With Oxford/AstraZeneca, countries have taken a more fragmented approach: Some use it in adults, others restrict it to different age groups or, in Denmark’s case, stop using it entirely.
But the EU is looking ahead to the next generation of vaccines possibly needed in the coming years, and so far, it plans to bank heavily on what it sees as an increasingly reliable option: mRNA vaccines.
BioNTech/Pfizer proved it can deliver the goods. As one diplomat put it: “They work and they are being delivered.”
Adenovirus viral vector vaccines, meanwhile, are increasingly becoming second-tier vaccines in the EU, as countries suspend their use and they boast lower efficacy rates.
“The future belongs to mRNA vaccines,” Peter Liese, the European People’s Party health spokesperson in the European Parliament, wrote in a statement. “They are obviously more effective than the vector vaccines and seem to have fewer side effects. But the most important advantage is that they can be adapted to mutations more quickly and in a more targeted way.”
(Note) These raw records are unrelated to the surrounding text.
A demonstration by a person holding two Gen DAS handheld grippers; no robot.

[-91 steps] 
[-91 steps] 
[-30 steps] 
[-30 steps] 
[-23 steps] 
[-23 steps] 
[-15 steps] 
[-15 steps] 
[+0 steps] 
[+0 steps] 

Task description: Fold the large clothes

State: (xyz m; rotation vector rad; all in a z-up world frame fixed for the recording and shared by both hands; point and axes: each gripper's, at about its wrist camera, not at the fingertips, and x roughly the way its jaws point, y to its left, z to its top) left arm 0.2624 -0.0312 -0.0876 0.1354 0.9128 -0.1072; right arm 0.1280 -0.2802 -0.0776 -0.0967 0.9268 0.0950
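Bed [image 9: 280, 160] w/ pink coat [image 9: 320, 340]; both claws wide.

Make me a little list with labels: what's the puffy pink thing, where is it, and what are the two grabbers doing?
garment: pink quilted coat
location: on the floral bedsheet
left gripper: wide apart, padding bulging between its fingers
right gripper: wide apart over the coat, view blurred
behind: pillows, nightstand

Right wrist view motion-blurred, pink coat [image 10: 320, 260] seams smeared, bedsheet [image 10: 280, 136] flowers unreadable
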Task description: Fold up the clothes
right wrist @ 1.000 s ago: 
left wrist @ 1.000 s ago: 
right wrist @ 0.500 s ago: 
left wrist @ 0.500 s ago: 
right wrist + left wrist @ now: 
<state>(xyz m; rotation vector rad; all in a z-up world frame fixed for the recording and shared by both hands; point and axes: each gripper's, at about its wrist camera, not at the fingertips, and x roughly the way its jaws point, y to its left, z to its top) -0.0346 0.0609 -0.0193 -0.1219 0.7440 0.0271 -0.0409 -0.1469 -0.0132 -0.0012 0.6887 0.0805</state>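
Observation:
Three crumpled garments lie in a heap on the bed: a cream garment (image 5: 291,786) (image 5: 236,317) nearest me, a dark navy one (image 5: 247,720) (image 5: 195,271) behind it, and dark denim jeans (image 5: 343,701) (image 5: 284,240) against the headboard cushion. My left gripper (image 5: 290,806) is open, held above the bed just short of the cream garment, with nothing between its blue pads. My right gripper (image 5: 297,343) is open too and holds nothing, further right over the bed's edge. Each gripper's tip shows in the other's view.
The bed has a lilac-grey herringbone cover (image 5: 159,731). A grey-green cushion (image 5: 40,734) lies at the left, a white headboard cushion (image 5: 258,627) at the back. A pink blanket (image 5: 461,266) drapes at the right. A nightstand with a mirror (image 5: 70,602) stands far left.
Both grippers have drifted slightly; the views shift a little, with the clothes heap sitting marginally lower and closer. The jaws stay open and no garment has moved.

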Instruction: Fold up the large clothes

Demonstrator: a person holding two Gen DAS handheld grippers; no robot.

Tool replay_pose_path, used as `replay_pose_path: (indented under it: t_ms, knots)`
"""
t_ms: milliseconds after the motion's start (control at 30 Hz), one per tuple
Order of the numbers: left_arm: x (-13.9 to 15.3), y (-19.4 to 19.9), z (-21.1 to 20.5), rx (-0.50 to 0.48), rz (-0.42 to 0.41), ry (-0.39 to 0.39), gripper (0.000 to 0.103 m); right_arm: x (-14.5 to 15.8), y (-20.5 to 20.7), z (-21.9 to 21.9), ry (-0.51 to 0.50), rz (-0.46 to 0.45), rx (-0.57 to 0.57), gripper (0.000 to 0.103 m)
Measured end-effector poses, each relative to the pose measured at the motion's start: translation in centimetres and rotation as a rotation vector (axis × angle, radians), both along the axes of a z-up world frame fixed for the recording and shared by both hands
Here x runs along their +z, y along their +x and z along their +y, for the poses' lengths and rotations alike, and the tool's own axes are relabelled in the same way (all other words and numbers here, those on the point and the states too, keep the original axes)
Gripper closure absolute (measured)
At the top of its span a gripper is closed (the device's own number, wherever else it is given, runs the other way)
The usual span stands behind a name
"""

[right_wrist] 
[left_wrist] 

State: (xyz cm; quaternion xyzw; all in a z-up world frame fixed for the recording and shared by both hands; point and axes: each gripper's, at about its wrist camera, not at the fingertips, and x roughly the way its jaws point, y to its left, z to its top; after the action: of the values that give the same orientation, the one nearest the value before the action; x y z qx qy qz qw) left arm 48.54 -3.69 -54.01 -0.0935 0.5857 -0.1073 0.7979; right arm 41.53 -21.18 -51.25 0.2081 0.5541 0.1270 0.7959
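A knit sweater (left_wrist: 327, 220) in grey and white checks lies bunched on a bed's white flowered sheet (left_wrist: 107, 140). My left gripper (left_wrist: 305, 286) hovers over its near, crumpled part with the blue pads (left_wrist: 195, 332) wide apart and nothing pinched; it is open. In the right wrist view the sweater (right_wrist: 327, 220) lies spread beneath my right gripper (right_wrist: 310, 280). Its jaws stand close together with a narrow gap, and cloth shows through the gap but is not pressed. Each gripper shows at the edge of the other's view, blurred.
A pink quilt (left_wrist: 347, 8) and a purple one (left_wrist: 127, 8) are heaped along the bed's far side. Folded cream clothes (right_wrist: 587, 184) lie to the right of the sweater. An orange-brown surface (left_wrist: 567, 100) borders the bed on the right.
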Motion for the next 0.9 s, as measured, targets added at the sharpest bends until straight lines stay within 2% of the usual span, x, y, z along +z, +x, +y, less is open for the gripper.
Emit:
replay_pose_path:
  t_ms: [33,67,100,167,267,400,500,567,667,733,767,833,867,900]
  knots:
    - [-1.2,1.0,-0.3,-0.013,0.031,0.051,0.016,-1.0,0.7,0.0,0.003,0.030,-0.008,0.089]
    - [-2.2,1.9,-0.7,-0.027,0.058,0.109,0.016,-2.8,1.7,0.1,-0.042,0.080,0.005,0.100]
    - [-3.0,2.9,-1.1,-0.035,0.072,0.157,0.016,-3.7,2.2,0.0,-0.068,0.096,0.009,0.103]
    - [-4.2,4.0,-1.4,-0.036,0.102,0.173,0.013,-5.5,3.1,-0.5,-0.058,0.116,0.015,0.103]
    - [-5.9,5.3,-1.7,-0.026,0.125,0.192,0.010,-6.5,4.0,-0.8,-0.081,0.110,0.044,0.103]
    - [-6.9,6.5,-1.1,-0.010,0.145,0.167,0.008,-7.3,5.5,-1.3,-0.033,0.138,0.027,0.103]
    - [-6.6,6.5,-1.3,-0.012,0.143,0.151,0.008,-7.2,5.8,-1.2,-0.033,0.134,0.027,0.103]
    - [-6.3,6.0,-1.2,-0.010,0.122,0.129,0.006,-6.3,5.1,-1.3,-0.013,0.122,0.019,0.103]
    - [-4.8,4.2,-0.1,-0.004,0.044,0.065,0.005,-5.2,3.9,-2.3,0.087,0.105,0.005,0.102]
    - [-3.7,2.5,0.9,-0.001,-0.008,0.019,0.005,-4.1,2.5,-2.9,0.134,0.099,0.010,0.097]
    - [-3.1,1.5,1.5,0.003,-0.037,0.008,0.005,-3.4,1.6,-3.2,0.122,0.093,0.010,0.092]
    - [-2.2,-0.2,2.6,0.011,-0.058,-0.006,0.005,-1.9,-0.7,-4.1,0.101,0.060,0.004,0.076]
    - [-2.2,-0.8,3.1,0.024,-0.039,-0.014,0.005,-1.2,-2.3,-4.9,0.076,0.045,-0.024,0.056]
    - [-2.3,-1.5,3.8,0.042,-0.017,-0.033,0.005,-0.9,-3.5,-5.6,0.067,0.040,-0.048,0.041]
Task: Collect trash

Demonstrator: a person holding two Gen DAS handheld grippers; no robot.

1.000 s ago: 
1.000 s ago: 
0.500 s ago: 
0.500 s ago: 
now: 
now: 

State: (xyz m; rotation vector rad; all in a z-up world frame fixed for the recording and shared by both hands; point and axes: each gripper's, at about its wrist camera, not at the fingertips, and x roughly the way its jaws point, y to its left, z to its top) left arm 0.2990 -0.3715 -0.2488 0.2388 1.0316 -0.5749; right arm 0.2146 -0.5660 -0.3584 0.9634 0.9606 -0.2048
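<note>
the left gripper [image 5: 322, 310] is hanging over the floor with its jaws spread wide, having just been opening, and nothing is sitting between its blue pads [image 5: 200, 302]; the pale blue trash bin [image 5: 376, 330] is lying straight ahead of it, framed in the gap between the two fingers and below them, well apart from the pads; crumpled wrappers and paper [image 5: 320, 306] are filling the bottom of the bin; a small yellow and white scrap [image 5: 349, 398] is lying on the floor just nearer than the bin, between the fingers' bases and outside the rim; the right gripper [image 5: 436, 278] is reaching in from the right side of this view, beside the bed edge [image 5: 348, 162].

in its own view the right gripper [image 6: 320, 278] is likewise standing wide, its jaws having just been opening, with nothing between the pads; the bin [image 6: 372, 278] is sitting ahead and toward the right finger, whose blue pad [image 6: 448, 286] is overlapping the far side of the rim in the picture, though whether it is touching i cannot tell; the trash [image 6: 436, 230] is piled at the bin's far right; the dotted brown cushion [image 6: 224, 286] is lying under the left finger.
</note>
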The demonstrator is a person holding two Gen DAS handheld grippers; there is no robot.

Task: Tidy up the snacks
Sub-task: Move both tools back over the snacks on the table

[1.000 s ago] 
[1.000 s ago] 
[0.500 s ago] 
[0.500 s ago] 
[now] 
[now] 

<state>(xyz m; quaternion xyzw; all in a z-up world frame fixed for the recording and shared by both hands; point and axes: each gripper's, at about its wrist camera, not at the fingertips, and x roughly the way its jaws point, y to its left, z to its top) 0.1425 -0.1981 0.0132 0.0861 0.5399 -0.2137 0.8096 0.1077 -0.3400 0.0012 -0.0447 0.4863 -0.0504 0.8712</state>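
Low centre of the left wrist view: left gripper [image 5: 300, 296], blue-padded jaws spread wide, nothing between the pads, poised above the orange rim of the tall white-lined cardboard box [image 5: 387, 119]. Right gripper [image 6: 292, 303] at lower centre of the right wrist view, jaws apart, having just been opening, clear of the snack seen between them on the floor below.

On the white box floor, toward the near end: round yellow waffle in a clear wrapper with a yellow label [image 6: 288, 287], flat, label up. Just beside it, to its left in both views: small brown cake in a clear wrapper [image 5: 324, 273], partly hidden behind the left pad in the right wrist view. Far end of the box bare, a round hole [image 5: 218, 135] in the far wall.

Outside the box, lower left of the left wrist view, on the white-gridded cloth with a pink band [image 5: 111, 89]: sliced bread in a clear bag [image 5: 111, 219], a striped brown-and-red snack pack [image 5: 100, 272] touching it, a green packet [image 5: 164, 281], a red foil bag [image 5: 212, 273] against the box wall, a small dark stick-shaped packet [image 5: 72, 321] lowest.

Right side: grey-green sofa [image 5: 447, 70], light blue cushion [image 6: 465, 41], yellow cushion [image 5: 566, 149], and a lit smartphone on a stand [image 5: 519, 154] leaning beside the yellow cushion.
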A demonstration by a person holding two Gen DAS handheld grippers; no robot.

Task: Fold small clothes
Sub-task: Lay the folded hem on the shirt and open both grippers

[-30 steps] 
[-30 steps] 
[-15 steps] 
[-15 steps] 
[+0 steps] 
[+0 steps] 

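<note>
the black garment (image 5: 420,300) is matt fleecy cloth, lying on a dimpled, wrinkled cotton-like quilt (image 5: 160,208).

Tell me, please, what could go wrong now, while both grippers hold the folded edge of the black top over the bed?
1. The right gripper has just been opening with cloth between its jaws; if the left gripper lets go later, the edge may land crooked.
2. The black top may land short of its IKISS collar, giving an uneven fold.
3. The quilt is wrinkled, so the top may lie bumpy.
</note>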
Liese added that the Commission will not renew contracts with other producers, as first reported by La Stampa.
Other EU officials, however, said there has not been a decision on whether to sign additional contracts with producers like AstraZeneca and Johnson & Johnson. “They haven’t excluded specific vaccine developers,” the Commission official said. Countries haven’t decided yet either whether to exercise the option of buying more doses, as set out in the EU’s first contract.
One senior diplomat said countries shouldn’t be too quick to write off other vaccines like Johnson & Johnson: “We must be careful not to overreact [and] leave the judgment to EMA [the European Medicines Agency], especially when it comes to J&J, which has been very cooperative and transparent.”
But it’s unclear whether more options will emerge soon.
EU talks are stuck with both Novavax, an American company producing a vaccine based on recombinant nanoparticle technology, and Valneva, a French company making an inactivated virus vaccine, due to issues with delivery schedules, according to another EU diplomat.
Still, the EU expects more mRNA vaccines to come: Moderna is negotiating a further contact with the EU, according to an industry official. That comes on top of contracts to deliver 310 million doses by the end of 2021 and the option to buy another 150 million in 2022.
By the summer, the EU also expects to have its third mRNA vaccine from German biotech company CureVac approved and ready to use.
Still, the expanding portfolio of vaccine doses also raises questions about when the Commission will make good on its promise to sell or donate excess doses to third countries. The Commission still has not unveiled its mechanism — promised by both von der Leyen and Council President Charles Michel since the end of January — to do so.
“We also need an international initiative to vaccinate people all over the world with mRNA vaccines if possible,” Liese said.
Jacopo Barigazzi and Cornelius Hirsch contributed reporting.